Este ano a Ceia de Natal ficou 6,82% mais cara do que em 2017. O levantamento feito pelo Instituto Brasileiro de Economia da Fundação Getulio Vargas (FGV IBRE) mostra que a inflação de itens da mesa do Natal ficou acima da média registrada pelo Índice de Preços ao Consumidor da FGV (IPC/FGV), entre de janeiro e dezembro de 2018 (4,09%).

Os produtos que sofreram aumentos devido à desvalorização do real frente ao dólar foram os que registraram maior alta, segundo o economista André Braz, responsável pela pesquisa. Destaque para: farinha de trigo (+19,65%), bacalhau (+18,55%) e frango (+8,20%). A ave, normalmente uma alternativa às carnes típicas de Natal, que são um pouco mais caras, também deve pesar no orçamento das famílias.

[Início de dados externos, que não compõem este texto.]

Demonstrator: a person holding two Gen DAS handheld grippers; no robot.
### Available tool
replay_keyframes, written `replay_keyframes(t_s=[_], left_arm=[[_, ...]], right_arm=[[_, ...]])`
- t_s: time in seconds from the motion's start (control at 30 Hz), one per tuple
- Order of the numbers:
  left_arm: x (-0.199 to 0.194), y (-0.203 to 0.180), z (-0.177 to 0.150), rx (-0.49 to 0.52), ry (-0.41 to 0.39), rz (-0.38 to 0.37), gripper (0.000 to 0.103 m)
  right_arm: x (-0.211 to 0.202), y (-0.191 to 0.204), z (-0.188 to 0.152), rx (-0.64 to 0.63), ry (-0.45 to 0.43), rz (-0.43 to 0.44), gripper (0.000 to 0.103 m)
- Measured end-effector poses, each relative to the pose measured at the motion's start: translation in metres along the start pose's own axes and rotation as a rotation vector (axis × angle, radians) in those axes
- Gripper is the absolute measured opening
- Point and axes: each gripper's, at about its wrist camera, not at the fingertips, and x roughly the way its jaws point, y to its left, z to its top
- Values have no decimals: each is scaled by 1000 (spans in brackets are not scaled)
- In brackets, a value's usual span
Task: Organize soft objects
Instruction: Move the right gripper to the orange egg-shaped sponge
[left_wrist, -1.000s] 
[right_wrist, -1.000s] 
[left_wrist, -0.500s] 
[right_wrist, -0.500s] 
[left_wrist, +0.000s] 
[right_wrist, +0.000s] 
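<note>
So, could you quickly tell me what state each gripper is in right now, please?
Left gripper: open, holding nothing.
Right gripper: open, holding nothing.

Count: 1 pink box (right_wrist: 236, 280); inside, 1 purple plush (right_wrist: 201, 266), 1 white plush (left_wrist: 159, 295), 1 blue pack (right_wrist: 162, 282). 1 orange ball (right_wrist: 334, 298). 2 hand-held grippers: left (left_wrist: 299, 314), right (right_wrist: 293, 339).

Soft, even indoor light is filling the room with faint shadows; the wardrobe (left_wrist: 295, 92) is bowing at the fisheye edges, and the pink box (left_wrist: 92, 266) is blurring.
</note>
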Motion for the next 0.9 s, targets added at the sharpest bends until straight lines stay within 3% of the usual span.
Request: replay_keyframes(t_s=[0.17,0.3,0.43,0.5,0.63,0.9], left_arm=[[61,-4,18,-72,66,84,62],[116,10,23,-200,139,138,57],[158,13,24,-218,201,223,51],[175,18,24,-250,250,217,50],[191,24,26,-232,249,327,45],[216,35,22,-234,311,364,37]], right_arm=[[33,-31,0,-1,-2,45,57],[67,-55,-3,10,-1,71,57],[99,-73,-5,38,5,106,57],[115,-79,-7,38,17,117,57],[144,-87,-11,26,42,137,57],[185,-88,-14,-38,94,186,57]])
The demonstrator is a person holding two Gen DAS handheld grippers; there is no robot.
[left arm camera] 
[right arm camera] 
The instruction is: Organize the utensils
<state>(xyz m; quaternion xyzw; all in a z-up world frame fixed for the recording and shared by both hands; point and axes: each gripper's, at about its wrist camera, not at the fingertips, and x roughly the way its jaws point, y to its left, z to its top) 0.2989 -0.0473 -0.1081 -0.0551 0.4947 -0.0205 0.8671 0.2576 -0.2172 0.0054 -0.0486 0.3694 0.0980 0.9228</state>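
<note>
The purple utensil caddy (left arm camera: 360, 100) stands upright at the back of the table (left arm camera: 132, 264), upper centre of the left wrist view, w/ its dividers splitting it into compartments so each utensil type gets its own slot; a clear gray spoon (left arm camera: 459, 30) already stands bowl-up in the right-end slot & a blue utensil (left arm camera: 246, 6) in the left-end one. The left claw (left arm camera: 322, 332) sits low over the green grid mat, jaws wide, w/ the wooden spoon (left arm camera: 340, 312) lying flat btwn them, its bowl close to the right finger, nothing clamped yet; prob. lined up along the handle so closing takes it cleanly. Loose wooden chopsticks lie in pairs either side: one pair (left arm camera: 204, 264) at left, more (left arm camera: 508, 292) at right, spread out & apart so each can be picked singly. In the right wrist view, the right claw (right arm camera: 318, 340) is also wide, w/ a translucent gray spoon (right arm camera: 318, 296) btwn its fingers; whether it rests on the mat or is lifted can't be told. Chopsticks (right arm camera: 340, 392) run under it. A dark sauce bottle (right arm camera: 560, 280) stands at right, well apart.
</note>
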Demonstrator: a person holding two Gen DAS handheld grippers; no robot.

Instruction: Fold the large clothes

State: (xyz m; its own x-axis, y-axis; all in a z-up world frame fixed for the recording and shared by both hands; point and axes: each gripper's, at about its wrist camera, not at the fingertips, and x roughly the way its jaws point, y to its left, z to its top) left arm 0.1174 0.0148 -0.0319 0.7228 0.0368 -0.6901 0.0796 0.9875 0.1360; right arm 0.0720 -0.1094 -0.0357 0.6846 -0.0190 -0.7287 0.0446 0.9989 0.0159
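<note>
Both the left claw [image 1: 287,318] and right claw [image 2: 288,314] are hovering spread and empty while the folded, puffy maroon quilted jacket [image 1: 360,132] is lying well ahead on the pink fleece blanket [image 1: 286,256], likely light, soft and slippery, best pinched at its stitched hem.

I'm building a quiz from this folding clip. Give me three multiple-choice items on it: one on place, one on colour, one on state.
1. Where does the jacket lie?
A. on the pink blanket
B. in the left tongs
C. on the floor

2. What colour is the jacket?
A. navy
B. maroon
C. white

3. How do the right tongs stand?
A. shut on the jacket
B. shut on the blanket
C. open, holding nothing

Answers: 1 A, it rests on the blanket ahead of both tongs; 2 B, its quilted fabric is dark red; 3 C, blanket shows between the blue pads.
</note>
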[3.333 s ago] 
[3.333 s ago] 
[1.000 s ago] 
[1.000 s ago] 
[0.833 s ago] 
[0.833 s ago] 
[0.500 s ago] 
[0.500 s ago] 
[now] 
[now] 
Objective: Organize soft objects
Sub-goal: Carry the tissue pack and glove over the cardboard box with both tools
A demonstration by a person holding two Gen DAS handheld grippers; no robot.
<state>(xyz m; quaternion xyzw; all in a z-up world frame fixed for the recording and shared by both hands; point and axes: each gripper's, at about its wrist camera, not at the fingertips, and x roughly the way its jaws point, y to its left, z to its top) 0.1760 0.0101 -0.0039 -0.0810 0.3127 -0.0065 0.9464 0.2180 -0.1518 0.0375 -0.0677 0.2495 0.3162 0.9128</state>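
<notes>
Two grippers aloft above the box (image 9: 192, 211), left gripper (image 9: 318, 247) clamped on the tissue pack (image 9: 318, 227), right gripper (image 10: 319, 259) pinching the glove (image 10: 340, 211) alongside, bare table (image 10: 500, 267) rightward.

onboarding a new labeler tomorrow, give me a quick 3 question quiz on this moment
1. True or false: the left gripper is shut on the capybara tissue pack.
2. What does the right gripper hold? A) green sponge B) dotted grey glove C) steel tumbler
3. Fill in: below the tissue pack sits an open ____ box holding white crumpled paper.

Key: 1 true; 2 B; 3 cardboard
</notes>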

"O frango foi influenciado pelo aumento do milho, que, por sua vez, foi afetado pela desvalorização cambial e pela quebra de safra na Argentina. Já a carne de porco caiu de preço este ano", explica Braz, coordenador do IPC do FGV IBRE. O pernil suíno (-8,42%) e o lombo suíno (-6,15%), assim como os ovos (-3,14%), estão entre os itens que ficaram mais baratos, portanto bem abaixo da inflação do período.

Presentes tiveram leve alta

A boa notícia está na inflação dos presentes, cujos preços avançaram menos que a inflação medida pelo IPC/FGV, ficando em 0,82% na média. Na lista dos 19 produtos analisados, os preços que mais recuaram foram os dos seguintes itens: aparelho de TV (-3,9%), forno elétrico e de micro-ondas (-0,99%) e celular (-0,48%). Mesmo assim, com a economia ainda crescendo lentamente, o economista indica cautela.

"Alguns desses produtos costumam ser comprados em parcelas. O consumidor deve evitar dividir as compras, sempre optando por pagar à vista e pedindo desconto. Parcelas possuem juros ocultos. A dica é não se endividar para 2019 e não esquecer do IPTU, IPVA, material escolar e matrícula no início de cada ano", sugeriu Braz.